Hugo

A lo largo de algún proceso seguramente largo que hoy no es posible conocer en detalle, en los albores de nuestra civilización, el ser humano creó la primera especie doméstica: el perro. Desde entonces, hay una historia de milenios de compañía, de colaboración, de complicidad. De rival en la caza, al aliado más fiel. Del “canis lupus” al “canis familiaris”. Porque para el perro es esencial su pertenencia a una familia humana, que sustituye a aquella manada de tiempos remotos. Siempre he pensado que el “invento” solo tenía un fallo: la poca longevidad media del perro, comparado con el humano. Y eso es algo que se siente especialmente en momentos como este, en el que acabo de despedir a mi fiel amigo Hugo, un verdadero “canis familiaris”. Pero queda un consuelo: por mucha que sea la pena del humano cuando pierde a su can, estoy seguro de que es poca cosa comparada con la del can cuando pierde a su humano. Así que, después de todo, no está mal que, por regla natural, sea a nosotros a quienes toque quedarse solos. Porque, en efecto, soledad es la sensación cuando desaparece el compañero; cuando de repente no está ese pequeño ser que, sin embargo, de alguna forma se hacía omnipresente. Pocos silencios más intensos que el del hogar del que acaba de irse para siempre un perro; pocas casas más rotundamente vacías que las que han perdido ese ladrido, ese alegre corretear.

Hugo era pequeño, listo, de suave cabello blanco. Como buen caniche, no soltaba pelo, sino que este crecía hasta que adquiría un aspecto un tanto “heavy” (y tocaba volver a cortárselo), porque nunca quisimos que lo llevase como una mascota de exposición o de concurso. Pero era el caniche más bueno del mundo. Noble e inocente con las personas mayores, con los niños, con otros perros. Siempre fiel, siempre leal, siempre dócil.

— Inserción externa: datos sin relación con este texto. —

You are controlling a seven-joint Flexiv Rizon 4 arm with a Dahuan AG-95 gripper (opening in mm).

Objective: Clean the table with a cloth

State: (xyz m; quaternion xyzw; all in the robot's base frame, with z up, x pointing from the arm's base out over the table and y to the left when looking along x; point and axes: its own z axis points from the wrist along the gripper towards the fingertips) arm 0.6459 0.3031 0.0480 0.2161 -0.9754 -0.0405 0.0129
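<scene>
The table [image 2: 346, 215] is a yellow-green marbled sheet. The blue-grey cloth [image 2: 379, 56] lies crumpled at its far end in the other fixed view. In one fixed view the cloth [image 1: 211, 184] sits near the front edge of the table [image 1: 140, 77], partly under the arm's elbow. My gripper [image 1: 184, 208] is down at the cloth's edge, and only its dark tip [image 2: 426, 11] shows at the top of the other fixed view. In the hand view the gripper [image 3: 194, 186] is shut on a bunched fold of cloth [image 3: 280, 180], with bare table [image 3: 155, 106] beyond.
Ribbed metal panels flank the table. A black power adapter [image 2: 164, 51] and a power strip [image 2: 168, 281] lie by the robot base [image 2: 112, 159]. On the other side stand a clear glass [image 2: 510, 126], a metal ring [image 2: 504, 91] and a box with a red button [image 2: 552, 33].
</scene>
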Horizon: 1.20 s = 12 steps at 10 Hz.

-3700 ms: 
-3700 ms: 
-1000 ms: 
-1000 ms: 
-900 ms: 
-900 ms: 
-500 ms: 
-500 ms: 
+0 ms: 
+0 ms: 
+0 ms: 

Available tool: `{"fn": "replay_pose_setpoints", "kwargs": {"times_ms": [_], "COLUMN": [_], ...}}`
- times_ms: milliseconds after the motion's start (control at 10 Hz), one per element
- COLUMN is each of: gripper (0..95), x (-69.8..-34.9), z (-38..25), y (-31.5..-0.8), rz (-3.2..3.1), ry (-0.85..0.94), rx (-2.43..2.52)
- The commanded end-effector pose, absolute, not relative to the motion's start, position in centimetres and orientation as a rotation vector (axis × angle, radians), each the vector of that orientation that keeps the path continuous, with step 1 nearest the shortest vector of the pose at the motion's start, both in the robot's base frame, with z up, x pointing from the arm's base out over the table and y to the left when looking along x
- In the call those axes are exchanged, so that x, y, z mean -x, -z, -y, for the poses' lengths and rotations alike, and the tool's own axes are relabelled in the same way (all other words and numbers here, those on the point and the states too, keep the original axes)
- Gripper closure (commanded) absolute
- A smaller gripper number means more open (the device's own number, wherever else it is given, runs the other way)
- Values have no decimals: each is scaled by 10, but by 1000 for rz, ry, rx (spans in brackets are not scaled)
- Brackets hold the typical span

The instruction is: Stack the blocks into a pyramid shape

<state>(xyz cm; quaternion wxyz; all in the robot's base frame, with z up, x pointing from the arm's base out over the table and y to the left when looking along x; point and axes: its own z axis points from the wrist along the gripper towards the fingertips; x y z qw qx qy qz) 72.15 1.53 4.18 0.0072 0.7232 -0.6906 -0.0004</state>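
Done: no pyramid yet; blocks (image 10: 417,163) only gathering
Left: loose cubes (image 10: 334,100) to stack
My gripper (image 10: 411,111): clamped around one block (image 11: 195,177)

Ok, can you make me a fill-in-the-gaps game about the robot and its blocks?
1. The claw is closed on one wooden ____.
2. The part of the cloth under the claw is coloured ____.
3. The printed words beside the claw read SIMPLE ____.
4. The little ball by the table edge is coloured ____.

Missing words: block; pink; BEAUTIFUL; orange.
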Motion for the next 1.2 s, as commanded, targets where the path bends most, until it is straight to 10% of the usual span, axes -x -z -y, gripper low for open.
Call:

Durante quince años, fue, desde luego, mi mejor amigo, y el de toda mi familia. En realidad, un miembro más de esta. Nos dio siempre todo, y nunca pidió nada, aunque sabía agradecer el cariño y la compañía. Muy al final, creo que con poca vista, poco oído, y la cabeza algo perdida, quizá dejó de conocernos como antes, pero nunca dejó de agradecer nuestro contacto y nuestras caricias. Tal vez fue eso, el dejar de conocernos, lo que le hizo perder interés por la vida. Y se fue consumiendo en paz hasta desaparecer, o acaso hasta cambiar de lugar, de estado o de presencia. Escribí una vez que no sé si hay algo parecido al Cielo de los perros. No puedo, en verdad, saberlo. Pero sé que una vez dijo Jesús que, aunque se vendan dos pájaros por un as, a Dios no le resulta indiferente ninguna de esas vidas aparentemente insignificantes. Y sé también que quien queda en nuestro recuerdo, permanece y vive mientras nosotros vivamos. Así que, quien estuvo en el plan de Dios y permanece en su memoria eterna y absoluta, de algún modo existe también eternamente. Hasta siempre Hugo.